The state should require instructional effectiveness to be the preponderant criterion of any teacher evaluation.
Iowa does not require that objective evidence of student learning be the preponderant criterion of its teacher evaluations.
According to state policy, local districts are responsible for the development of teacher evaluations, although the state provides some guidance. The state requires that district teacher evaluations take into consideration classroom observation as well as a review of teachers' individual career development plans to determine whether teachers are meeting the state's teaching standards. Student achievement goals are tracked on teacher evaluations, but there is no indication that student achievement is the most important factor.
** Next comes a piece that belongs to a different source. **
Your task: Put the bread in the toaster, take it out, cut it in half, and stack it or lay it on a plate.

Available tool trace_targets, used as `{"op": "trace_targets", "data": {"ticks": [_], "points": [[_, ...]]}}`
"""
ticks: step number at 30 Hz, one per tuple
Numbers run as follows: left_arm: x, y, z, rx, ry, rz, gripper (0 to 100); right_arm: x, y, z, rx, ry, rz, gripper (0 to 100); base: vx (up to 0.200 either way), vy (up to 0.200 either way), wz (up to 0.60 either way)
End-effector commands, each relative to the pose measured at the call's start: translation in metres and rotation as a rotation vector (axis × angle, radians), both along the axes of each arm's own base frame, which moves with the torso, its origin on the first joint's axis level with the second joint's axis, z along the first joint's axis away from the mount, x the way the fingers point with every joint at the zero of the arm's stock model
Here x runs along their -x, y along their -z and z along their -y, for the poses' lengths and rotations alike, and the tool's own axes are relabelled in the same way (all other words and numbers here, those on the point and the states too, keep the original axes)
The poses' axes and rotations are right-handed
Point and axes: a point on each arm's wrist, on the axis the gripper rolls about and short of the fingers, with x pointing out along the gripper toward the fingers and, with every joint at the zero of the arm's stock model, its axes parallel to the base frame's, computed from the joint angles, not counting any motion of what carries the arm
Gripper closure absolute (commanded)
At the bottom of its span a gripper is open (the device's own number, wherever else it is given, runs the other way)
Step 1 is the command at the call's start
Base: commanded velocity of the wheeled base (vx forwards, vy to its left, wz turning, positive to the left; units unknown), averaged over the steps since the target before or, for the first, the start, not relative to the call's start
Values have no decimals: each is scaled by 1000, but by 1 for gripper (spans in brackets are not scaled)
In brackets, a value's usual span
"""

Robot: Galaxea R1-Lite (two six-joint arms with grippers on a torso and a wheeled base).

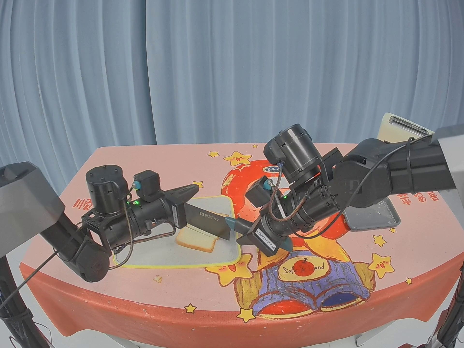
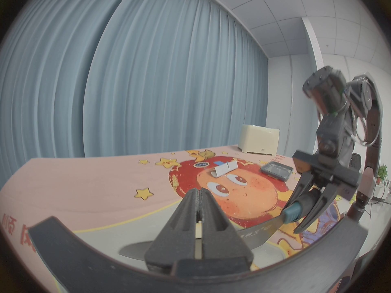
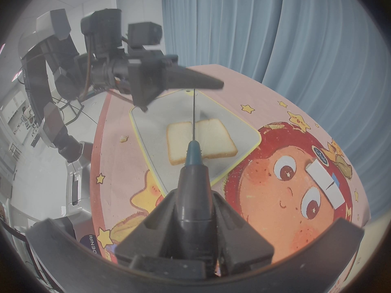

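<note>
Cutting is the step in hand. The pale square slice of bread lies flat on the grey cutting board with the yellow edge, on the pink cartoon-printed table. The dark-bladed kitchen knife with the teal handle stands on edge across the slice's middle. The right hand is clamped around the knife's handle, with the blade pointing toward the robot's left. The left hand sits over the far end of the blade, its fingers drawn nearly together with nothing between them. In the left wrist view the blade runs crosswise under the fingertips, so the hand looks placed to bear down on the blade's back, though I cannot tell whether it touches.

I also cannot tell how deep the edge has gone into the slice. The toaster steps look finished, judging by where the bread lies: the cream box-shaped toaster stands at the far right corner, well apart.

The next move calls for an even downward push from both hands, with the blade kept upright and centred so the halves match. After that, the knife has to be lifted away and the halves carried to the shallow grey rectangular tray beside the right arm.
</note>
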Motion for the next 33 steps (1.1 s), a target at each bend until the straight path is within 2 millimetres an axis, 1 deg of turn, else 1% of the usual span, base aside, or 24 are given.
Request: {"op": "trace_targets", "data": {"ticks": [1, 3, 6, 8, 12, 16, 17, 18, 19, 20, 21, 25, 29, 30, 32, 33], "points": [[19, -34, -20, 29, -36, 90, 100, 3, 0, 2, 9, 2, 3, 100, 0, 0, 0], [35, -45, -40, 43, -75, 135, 100, 4, -2, 3, -7, 8, 34, 100, 0, 0, 0], [55, -55, -57, 52, -111, 172, 100, 3, -7, 1, -44, 7, 74, 100, 0, 0, 0], [76, -58, -66, 49, -125, 173, 100, 4, -11, 1, -59, 6, 90, 100, 0, 0, 0], [112, -63, -76, 58, -134, 199, 100, 5, -14, 2, -65, 5, 95, 100, 0, 0, 0], [148, -72, -84, 75, -135, 256, 100, 11, -25, 8, -85, 7, 113, 100, 0, 0, 0], [154, -72, -86, 76, -135, 264, 100, 11, -27, 10, -92, 10, 123, 100, 0, 0, 0], [155, -72, -86, 76, -137, 266, 100, 11, -27, 10, -94, 10, 126, 100, 0, 0, 0], [166, -70, -89, 75, -139, 270, 100, 13, -30, 12, -109, 13, 143, 100, 0, 0, 0], [166, -70, -89, 75, -139, 270, 100, 13, -30, 12, -109, 13, 143, 100, 0, 0, 0], [177, -65, -91, 71, -139, 269, 100, 14, -32, 14, -123, 17, 155, 100, 0, 0, 0], [203, -56, -96, 70, -137, 274, 100, 20, -30, 16, -136, 28, 152, 100, 0, 0, 0], [218, -57, -100, 67, -148, 281, 100, 23, -31, 17, -143, 45, 182, 100, 0, 0, 0], [231, -59, -103, 75, -149, 304, 100, 26, -32, 18, -152, 48, 192, 100, 0, 0, 0], [249, -57, -107, 75, -148, 308, 100, 30, -35, 20, -166, 56, 192, 100, 0, 0, 0], [253, -56, -108, 73, -150, 303, 100, 31, -36, 21, -168, 60, 191, 100, 0, 0, 0]]}}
Further, there is no guarantee that objective measures of student achievement will be used as part of teacher evaluations.
Iowa Code 284.4; 284.6; 284.8
Require instructional effectiveness to be the preponderant criterion of any teacher evaluation.
Although Iowa requires some evidence of student achievement, it is not clear whether the state requires objective evidence of student achievement for all teacher evaluations.
Iowa should either require a common evaluation instrument in which evidence of student learning is the most significant criterion, or it should specifically require that student learning be the preponderant criterion in local evaluation processes. Whether state or locally developed, a teacher should not be able to receive a satisfactory rating if found ineffective in the classroom.
Ensure that classroom observations specifically focus on and document the effectiveness of instruction.
Although Iowa commendably requires classroom observations as part of teacher evaluations, the state should articulate guidelines that focus classroom observations on the quality of instruction, as measured by student time on task, student grasp or mastery of the lesson objective and efficient use of class time.
Utilize rating categories that meaningfully differentiate among various levels of teacher performance.
To ensure that the evaluation instrument accurately differentiates among levels of teacher performance, Iowa should require districts to utilize multiple rating categories, such as highly effective, effective, needs improvement and ineffective. A binary system that merely categorizes teachers as satisfactory or unsatisfactory is inadequate.
Iowa asserted that it requires a common evaluation form for new teachers and requires Iowa Teacher Standards for all evaluations.